Information shown:

*** Block opens ***

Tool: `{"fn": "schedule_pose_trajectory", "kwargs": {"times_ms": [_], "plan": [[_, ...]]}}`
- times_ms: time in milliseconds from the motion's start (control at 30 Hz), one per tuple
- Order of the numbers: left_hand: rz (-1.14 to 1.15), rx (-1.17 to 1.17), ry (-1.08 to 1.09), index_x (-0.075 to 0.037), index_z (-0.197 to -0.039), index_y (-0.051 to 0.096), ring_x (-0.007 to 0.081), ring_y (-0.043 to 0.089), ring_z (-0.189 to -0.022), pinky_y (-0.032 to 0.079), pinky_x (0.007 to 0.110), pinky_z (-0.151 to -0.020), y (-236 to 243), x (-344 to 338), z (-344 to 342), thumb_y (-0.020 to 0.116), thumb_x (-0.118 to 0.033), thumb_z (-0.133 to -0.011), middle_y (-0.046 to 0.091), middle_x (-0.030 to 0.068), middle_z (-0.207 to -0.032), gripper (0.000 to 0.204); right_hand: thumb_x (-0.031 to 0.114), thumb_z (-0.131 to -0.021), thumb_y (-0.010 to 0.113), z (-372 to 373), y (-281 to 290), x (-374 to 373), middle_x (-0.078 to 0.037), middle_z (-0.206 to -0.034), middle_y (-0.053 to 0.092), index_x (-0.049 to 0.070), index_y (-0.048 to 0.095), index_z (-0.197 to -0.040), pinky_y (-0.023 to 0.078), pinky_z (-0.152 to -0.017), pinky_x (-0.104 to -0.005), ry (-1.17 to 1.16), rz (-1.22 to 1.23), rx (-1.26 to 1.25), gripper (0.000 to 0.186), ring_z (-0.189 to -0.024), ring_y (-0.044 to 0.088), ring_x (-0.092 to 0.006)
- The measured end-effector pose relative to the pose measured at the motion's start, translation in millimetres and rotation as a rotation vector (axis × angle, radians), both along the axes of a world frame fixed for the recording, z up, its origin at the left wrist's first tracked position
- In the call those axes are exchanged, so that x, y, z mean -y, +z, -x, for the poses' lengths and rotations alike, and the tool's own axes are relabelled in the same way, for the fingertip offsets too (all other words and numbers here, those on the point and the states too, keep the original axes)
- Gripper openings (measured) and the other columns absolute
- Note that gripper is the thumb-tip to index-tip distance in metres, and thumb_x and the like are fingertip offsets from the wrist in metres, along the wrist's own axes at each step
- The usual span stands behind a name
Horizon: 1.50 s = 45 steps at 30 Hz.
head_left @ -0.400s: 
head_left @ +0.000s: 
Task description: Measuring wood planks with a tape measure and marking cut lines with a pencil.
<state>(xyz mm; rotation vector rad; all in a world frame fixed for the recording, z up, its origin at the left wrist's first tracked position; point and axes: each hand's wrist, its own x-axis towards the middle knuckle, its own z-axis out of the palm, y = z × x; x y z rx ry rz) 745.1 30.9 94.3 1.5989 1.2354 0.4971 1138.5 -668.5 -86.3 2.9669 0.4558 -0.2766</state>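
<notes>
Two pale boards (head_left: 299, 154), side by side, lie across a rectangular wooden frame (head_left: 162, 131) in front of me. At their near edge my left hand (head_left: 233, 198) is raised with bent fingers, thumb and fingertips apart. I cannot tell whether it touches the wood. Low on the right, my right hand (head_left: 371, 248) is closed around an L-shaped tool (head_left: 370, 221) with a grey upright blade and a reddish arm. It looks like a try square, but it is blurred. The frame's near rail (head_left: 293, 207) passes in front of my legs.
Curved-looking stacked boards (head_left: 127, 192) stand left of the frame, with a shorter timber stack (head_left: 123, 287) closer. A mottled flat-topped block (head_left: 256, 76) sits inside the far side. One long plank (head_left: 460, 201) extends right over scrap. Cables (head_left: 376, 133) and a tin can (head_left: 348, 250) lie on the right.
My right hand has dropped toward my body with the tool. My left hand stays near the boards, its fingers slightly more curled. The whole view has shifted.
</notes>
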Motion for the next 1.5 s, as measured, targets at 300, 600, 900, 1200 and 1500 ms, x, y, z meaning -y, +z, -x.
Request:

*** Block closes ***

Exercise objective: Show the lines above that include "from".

Written response:
- times_ms: time in milliseconds from the motion's start (control at 30 Hz), one per tuple
- Note that gripper is the thumb-tip to index-tip distance in metres, and thumb_x and the like are fingertip offsets from the wrist in metres, along the wrist's own axes at each step

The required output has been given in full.